Number of lines below with the word "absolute": give it and nothing more.
----
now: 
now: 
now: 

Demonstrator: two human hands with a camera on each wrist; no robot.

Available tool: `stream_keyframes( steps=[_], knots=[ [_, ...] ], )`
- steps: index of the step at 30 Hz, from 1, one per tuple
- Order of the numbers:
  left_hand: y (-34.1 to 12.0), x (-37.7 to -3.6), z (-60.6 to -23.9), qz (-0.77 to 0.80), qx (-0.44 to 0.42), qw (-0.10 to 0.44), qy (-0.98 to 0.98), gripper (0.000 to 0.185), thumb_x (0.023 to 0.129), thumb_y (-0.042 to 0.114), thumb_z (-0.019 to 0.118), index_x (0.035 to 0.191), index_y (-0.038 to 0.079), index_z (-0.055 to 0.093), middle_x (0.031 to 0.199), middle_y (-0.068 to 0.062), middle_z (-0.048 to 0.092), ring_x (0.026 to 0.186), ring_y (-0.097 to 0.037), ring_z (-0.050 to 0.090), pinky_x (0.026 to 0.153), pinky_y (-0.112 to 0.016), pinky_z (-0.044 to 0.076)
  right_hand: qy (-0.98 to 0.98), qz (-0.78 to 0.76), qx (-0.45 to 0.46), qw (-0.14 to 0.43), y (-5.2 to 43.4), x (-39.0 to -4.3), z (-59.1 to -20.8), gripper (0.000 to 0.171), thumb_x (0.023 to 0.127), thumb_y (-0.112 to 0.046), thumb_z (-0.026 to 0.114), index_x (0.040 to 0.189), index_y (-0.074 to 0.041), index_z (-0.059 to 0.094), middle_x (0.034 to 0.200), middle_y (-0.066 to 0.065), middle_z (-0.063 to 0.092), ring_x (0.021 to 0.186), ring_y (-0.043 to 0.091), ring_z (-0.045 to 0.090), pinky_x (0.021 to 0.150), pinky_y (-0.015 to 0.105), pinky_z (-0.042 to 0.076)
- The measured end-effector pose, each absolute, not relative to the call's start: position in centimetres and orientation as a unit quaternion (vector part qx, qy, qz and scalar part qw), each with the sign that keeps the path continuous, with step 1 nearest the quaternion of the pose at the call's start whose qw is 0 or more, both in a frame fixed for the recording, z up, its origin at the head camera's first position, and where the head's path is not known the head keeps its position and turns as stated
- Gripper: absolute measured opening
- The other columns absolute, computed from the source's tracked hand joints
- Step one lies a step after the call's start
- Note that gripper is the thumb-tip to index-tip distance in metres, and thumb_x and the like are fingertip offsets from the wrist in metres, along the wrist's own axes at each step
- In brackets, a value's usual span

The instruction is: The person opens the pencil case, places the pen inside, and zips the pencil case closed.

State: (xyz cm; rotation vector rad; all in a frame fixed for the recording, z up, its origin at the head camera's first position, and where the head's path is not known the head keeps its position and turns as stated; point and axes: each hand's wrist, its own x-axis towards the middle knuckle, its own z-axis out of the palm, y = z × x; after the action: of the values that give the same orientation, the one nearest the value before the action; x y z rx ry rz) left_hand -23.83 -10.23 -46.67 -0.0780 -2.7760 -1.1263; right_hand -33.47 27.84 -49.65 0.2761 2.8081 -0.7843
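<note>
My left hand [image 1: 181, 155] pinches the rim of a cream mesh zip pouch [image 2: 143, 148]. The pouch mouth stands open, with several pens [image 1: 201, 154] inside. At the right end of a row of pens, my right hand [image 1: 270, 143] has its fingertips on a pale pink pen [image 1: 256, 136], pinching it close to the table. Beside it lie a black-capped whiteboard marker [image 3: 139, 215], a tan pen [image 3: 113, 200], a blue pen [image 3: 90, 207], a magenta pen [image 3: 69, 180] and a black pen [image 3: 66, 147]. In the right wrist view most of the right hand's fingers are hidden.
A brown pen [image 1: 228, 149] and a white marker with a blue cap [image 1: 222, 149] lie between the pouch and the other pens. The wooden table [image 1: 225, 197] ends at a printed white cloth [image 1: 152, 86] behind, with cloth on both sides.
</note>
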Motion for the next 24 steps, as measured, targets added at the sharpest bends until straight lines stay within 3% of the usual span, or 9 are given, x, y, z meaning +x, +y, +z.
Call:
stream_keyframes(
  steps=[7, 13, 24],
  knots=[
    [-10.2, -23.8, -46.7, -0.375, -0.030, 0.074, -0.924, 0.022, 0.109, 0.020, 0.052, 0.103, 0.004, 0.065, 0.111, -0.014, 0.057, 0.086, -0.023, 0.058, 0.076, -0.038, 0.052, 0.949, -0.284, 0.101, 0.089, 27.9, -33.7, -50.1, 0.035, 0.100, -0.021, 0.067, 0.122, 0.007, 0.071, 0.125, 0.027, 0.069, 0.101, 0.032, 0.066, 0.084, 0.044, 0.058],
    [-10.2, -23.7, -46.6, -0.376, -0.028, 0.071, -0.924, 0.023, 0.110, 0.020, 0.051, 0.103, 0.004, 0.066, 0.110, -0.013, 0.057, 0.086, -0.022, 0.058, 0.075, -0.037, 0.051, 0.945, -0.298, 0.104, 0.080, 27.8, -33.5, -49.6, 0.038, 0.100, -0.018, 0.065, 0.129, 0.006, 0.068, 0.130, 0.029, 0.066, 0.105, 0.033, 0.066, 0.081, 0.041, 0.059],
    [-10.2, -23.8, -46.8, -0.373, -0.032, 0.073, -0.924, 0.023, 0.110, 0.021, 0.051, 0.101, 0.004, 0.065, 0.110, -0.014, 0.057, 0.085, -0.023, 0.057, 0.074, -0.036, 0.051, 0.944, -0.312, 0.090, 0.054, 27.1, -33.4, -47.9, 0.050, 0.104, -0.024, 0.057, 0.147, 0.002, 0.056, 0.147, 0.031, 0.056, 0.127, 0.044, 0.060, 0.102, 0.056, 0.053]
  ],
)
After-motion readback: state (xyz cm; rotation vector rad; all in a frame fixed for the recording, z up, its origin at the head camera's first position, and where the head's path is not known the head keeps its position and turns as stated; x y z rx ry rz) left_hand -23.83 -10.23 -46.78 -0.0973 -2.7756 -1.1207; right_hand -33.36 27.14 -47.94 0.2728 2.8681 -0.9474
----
### Exercise result:
3